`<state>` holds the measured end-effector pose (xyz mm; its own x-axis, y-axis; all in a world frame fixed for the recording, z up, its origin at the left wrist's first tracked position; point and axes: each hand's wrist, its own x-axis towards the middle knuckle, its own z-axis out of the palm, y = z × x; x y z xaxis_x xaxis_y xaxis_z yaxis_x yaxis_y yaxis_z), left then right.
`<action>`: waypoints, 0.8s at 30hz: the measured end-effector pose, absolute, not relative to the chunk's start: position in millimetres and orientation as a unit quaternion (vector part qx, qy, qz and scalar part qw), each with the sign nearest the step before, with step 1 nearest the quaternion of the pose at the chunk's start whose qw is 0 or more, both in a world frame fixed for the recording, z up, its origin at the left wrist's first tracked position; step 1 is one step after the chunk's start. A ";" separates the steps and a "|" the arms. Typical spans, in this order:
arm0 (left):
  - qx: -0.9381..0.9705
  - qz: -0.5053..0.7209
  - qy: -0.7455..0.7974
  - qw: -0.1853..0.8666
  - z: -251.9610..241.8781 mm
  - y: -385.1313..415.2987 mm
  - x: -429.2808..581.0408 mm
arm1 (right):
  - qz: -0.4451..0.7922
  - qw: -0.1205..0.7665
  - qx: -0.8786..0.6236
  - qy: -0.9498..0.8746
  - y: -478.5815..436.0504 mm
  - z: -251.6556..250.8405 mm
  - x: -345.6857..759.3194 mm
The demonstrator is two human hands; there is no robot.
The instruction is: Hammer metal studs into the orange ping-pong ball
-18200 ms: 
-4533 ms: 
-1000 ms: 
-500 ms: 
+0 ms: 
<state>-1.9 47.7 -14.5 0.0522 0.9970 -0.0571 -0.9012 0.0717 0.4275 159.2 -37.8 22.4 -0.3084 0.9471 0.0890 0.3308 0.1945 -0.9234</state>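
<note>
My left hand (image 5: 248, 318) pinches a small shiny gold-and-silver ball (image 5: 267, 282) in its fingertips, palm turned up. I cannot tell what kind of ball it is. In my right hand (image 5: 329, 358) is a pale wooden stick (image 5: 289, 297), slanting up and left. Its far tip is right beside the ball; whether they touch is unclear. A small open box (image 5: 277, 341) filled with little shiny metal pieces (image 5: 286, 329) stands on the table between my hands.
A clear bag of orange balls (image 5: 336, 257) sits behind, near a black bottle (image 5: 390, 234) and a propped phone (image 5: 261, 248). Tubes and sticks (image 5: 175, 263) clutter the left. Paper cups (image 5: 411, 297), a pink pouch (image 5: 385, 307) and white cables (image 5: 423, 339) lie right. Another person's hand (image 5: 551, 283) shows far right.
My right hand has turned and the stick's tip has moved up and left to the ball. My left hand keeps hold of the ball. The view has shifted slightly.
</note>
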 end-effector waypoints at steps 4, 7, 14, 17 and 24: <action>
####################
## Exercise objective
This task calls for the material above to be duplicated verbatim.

## Response to this task
`<state>` holds the measured end-effector pose (xyz mm; its own x-axis, y-axis; all in a world frame fixed for the recording, z up, its origin at the left wrist's first tracked position; point and axes: each hand's wrist, its own x-axis towards the middle knuckle, its own z-axis out of the palm, y = z × x; x y z xaxis_x xaxis_y xaxis_z yaxis_x yaxis_y yaxis_z), left then right.
`<action>`: waypoints, 0.8s at 30hz: the measured end-effector pose, absolute, not relative to the chunk's start: position in millimetres and orientation as a unit quaternion (vector part qx, qy, qz and scalar part qw), each with the sign nearest the step before, with step 1 nearest the quaternion of the pose at the chunk's start whose qw is 0 or more, both in a world frame fixed for the recording, z up, its origin at the left wrist's first tracked position; step 1 is one step after the chunk's start. A ";" separates the steps and a "|" the arms. Typical spans, in this order:
arm0 (left):
  - qx: -0.9381..0.9705
  - qz: -0.5053..0.7209
  - qy: -0.7455..0.7974
  - qw: -0.1853..0.8666
  - z: -251.9610..241.8781 mm
  - y: -385.1313..415.2987 mm
  - x: -429.2808..581.0408 mm
arm1 (right):
  - qz: -0.4451..0.7922
  - qw: -0.1205..0.7665
  - qx: -0.8786..0.6236
  - qy: -0.9498..0.8746
  - y: -478.5815..436.0504 mm
  - z: -251.6556..250.8405 mm
  - x: -345.6857..759.3194 mm
The demonstrator is two human hands; there is no robot.
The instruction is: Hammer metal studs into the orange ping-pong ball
-18200 ms: 
-4533 ms: 
-1000 ms: 
-500 ms: 
+0 ms: 
<state>-1.9 47.7 -14.5 0.0522 0.9970 -0.0571 -0.9012 0.0717 0.4275 159.2 -37.8 22.4 -0.3084 0.9471 0.0890 0.3308 0.1945 -0.9234</state>
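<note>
My left hand (image 5: 248, 318) pinches a small shiny gold-and-silver ball (image 5: 267, 282) in its fingertips, palm turned up. I cannot tell what kind of ball it is. In my right hand (image 5: 329, 358) is a pale wooden stick (image 5: 289, 297), slanting up and left. Its far tip is right beside the ball; whether they touch is unclear. A small open box (image 5: 277, 341) filled with little shiny metal pieces (image 5: 286, 329) stands on the table between my hands.
A clear bag of orange balls (image 5: 336, 257) sits behind, near a black bottle (image 5: 390, 234) and a propped phone (image 5: 261, 248). Tubes and sticks (image 5: 175, 263) clutter the left. Paper cups (image 5: 411, 297), a pink pouch (image 5: 385, 307) and white cables (image 5: 423, 339) lie right. Another person's hand (image 5: 551, 283) shows far right.
My right hand has turned and the stick's tip has moved up and left to the ball. My left hand keeps hold of the ball. The view has shifted slightly.
</note>
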 end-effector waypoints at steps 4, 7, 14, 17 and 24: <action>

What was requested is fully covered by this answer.